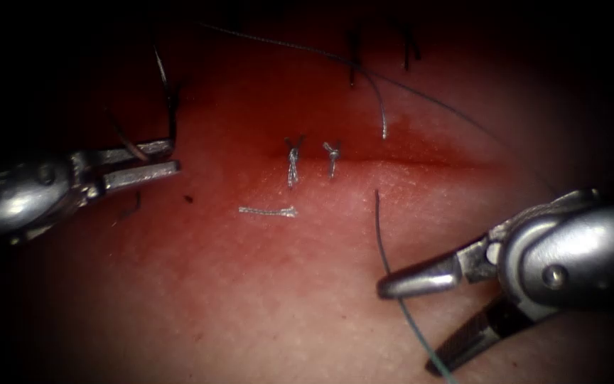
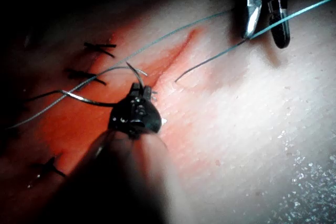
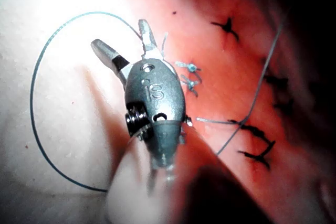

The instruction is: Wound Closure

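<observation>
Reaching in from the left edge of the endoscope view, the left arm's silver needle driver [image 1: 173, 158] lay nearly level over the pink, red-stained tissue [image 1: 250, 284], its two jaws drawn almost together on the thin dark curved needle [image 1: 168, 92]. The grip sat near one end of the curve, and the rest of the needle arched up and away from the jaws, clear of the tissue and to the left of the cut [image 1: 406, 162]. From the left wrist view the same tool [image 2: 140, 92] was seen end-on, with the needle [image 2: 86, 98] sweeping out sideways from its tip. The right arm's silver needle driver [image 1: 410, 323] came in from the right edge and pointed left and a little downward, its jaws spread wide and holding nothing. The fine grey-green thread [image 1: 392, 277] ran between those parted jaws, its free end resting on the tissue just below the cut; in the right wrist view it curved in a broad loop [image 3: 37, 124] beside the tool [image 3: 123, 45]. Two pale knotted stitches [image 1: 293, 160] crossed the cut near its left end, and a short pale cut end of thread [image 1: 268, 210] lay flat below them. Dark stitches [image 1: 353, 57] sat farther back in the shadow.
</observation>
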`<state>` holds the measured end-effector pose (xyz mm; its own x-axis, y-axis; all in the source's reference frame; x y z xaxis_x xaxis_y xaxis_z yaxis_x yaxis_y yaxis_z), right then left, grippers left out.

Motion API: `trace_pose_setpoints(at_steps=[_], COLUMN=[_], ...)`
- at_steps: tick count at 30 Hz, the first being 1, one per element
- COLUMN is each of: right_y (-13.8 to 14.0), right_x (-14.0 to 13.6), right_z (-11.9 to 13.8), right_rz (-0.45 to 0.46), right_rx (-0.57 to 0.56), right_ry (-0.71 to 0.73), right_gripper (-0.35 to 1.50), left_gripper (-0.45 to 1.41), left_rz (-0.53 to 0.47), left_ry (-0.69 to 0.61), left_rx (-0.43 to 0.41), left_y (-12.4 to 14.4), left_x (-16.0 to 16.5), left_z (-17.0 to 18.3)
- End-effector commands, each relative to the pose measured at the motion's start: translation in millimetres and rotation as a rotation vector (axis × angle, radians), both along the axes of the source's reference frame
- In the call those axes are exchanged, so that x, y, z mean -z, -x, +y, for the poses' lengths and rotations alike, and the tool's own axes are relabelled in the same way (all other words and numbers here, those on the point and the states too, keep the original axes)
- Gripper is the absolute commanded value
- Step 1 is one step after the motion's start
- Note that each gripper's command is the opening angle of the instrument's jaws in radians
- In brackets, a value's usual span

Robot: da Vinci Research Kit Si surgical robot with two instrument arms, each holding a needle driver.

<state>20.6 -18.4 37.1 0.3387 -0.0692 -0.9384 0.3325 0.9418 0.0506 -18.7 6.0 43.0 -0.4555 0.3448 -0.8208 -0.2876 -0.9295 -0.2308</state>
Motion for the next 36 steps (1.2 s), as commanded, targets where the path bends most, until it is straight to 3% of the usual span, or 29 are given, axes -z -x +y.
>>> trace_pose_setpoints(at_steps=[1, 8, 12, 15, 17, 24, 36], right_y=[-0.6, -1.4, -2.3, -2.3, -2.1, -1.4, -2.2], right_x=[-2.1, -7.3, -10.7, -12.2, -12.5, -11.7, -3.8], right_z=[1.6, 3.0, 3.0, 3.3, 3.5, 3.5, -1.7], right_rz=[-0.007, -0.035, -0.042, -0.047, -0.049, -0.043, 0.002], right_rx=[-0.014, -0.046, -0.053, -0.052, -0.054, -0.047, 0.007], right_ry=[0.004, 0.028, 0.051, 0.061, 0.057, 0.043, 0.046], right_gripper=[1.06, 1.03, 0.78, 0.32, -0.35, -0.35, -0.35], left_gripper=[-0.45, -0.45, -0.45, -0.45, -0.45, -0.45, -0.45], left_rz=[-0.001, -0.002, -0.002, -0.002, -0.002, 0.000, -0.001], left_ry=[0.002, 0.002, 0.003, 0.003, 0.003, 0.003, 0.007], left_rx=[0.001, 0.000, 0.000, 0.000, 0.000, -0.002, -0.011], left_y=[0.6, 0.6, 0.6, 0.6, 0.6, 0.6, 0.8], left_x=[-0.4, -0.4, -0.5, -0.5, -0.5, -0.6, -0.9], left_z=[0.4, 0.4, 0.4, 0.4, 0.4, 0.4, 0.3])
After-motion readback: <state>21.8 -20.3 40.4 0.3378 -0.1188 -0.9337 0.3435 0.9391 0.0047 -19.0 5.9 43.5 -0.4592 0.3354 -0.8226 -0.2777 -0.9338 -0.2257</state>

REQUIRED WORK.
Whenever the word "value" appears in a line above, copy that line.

TASK RESPONSE.
- Gripper is the absolute commanded value
- In brackets, a value's usual span

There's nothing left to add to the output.